In 2006, Tatum starred in She's The Man opposite Amanda Bynes, which was named "the greatest Shakespeare adaptation since '10 Things I Hate About You'" by Business Insider. Later that year, Tatum starred opposite his future wife Jenna Dewan in Step Up, which was his breakout role. Although it was widely panned, it has earned $115 million worldwide.

In 2008, Tatum co-starred in director Kimberly Peirce's film Stop-Loss, about soldiers returning home from the Iraq War, and in director Stuart Townsend's film Battle in Seattle, about the 1999 protest of the World Trade Organization meeting in Seattle. Tatum played in the short film The Trap, directed by Rita Wilson.

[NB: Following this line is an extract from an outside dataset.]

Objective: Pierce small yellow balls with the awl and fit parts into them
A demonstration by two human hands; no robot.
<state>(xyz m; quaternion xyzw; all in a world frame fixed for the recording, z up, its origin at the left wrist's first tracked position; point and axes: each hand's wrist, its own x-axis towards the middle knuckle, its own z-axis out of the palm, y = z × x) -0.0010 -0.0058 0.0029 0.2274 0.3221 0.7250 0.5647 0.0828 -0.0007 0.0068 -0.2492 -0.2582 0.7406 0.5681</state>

Tatum and Dito Montiel, who worked together on A Guide to Recognizing Your Saints, reteamed on the action drama Fighting for Rogue Pictures. He starred as Shawn MacArthur, a young man who starts out selling counterfeit goods in New York City. He next appeared in writer/director/producer Michael Mann's 2009 crime drama Public Enemies, playing the 1930s American gangster Pretty Boy Floyd. The same year, Tatum starred as Duke in G.I. Joe: The Rise of Cobra, Paramount Pictures' live-action film based on the popular Hasbro action figures. He was initially reluctant to take the role as he feared the film would glorify war, but overcame his reluctance after reading the script. He played a soldier in Dear John, a film based on the popular Nicholas Sparks bestseller. He later said that he accepted the role to learn from director Lasse Hallström because he never studied at an acting school.

=== 2010s ===
In 2012, Tatum hosted Saturday Night Live and appeared in four films. He co-starred in Steven Soderbergh's action-thriller Haywire, The Vow with Rachel McAdams, and 21 Jump Street (film adaptation of TV series of the same name) with Jonah Hill.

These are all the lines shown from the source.